What to do »
Once the pictures are set aside, reproduce the entries below exactly.
Records shown START
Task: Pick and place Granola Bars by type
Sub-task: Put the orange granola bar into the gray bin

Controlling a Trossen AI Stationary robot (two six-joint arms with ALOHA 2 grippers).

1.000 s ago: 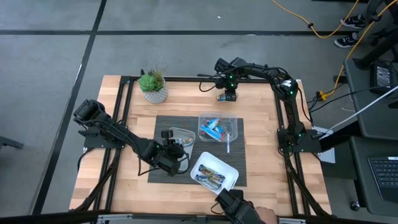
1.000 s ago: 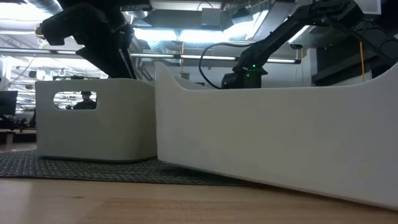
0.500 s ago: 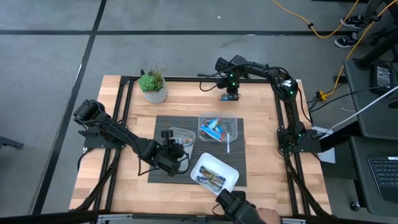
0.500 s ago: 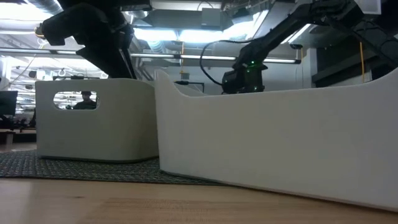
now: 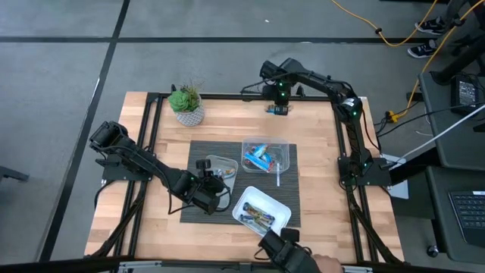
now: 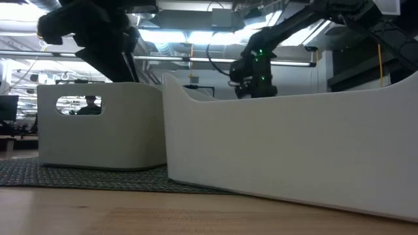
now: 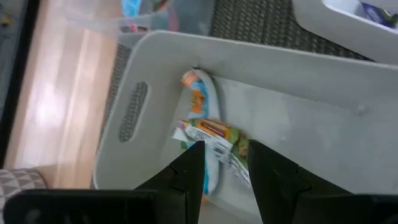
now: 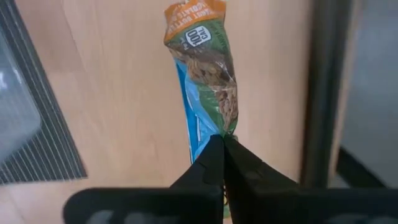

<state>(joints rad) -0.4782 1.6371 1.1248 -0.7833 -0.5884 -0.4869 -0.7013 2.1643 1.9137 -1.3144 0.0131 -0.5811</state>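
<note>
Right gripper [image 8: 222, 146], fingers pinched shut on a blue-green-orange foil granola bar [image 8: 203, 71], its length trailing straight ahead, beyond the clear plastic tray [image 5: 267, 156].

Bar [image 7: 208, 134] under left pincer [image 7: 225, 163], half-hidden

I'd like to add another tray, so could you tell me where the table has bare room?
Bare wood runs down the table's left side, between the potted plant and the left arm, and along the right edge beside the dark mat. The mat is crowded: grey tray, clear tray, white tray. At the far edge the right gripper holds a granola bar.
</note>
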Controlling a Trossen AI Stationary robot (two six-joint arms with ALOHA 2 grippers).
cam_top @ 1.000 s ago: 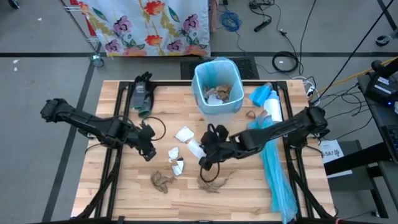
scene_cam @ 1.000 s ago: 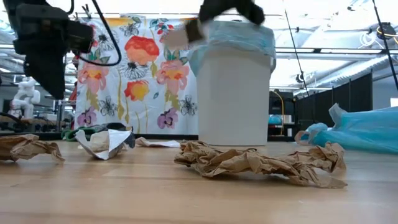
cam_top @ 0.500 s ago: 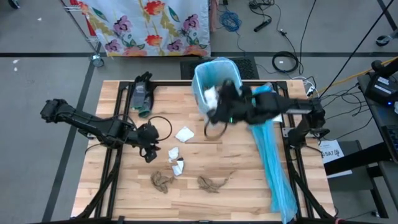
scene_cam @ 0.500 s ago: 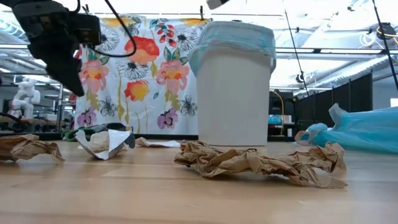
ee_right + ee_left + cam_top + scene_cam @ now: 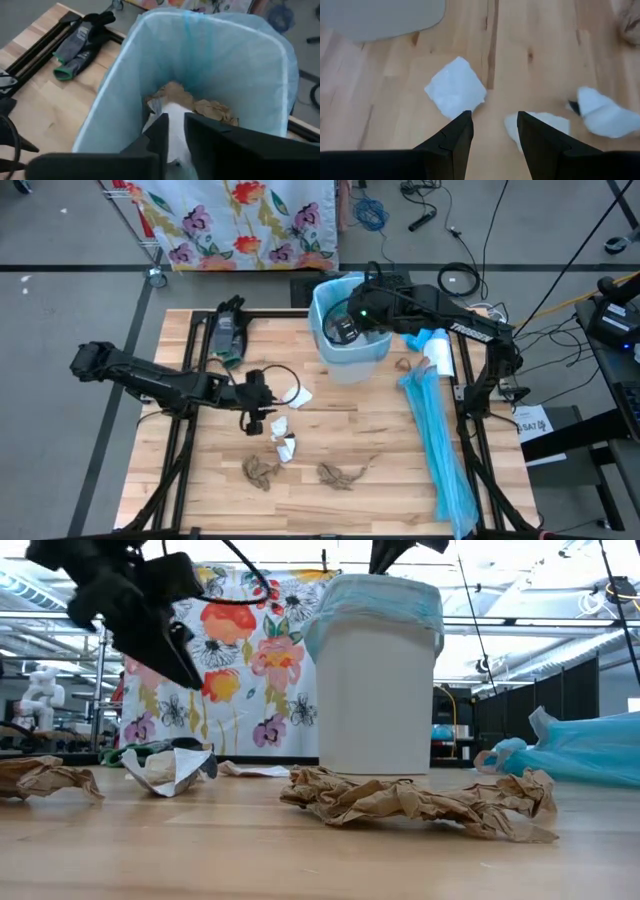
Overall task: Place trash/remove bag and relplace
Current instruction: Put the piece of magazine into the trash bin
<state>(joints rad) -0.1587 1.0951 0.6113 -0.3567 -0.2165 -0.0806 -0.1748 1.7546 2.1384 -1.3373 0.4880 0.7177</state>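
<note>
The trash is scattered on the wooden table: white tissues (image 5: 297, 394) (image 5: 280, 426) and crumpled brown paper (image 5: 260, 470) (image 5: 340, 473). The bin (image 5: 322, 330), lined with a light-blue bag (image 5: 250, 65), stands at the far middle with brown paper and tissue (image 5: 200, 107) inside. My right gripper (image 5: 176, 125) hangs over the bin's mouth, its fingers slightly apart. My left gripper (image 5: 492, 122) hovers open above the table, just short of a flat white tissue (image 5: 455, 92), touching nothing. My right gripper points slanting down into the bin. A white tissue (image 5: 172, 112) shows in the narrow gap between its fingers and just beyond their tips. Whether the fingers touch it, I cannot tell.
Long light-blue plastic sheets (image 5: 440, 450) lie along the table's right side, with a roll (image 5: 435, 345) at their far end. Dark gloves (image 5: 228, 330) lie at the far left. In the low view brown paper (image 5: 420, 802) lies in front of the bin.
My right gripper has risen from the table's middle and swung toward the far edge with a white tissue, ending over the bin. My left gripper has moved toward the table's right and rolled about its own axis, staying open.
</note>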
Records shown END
Result for this exercise »
Task: Pick and place Granola Bars by type
Sub-task: Put the orange granola bar into the gray bin

Controlling a Trossen AI Stationary robot (two six-joint arms with ALOHA 2 grippers).

1.000 s ago: 
1.000 s ago: 
0.500 s ago: 
0.500 s ago: 
now: 
now: 
now: 
now: 

<state>(joints rad) -0.4782 1.6371 1.1248 -0.7833 -0.5884 -0.4869 -0.7013 2.1643 1.9137 -1.3144 0.0131 -0.5811</state>
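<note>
Right gripper [image 8: 222, 146], fingers pinched shut on a blue-green-orange foil granola bar [image 8: 203, 71], its length trailing straight ahead, beyond the clear plastic tray [image 5: 267, 156].

Bar [image 7: 208, 134] under left pincer [image 7: 225, 163], half-hidden

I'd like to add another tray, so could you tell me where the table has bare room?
Bare wood runs down the table's left side, between the potted plant and the left arm, and along the right edge beside the dark mat. The mat is crowded: grey tray, clear tray, white tray. At the far edge the right gripper holds a granola bar.
</note>
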Controlling a Trossen AI Stationary robot (two six-joint arms with ALOHA 2 grippers).
cam_top @ 1.000 s ago: 
scene_cam @ 1.000 s ago: 
cam_top @ 0.500 s ago: 
scene_cam @ 0.500 s ago: 
ee_right + ee_left + cam_top + scene_cam @ now: 
Overall task: Place trash/remove bag and relplace
Current instruction: Put the piece of magazine into the trash bin
<state>(joints rad) -0.1587 1.0951 0.6113 -0.3567 -0.2165 -0.0806 -0.1748 1.7546 2.1384 -1.3373 0.4880 0.7177</state>
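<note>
The trash is scattered on the wooden table: white tissues (image 5: 297, 394) (image 5: 280, 426) and crumpled brown paper (image 5: 260, 470) (image 5: 340, 473). The bin (image 5: 322, 330), lined with a light-blue bag (image 5: 250, 65), stands at the far middle with brown paper and tissue (image 5: 200, 107) inside. My right gripper (image 5: 176, 125) hangs over the bin's mouth, its fingers slightly apart. My left gripper (image 5: 492, 122) hovers open above the table, just short of a flat white tissue (image 5: 455, 92), touching nothing. My right gripper points slanting down into the bin. A white tissue (image 5: 172, 112) shows in the narrow gap between its fingers and just beyond their tips. Whether the fingers touch it, I cannot tell.
Long light-blue plastic sheets (image 5: 440, 450) lie along the table's right side, with a roll (image 5: 435, 345) at their far end. Dark gloves (image 5: 228, 330) lie at the far left. In the low view brown paper (image 5: 420, 802) lies in front of the bin.
My right gripper has risen from the table's middle and swung toward the far edge with a white tissue, ending over the bin. My left gripper has moved toward the table's right and rolled about its own axis, staying open.
</note>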

The exercise requires nothing else.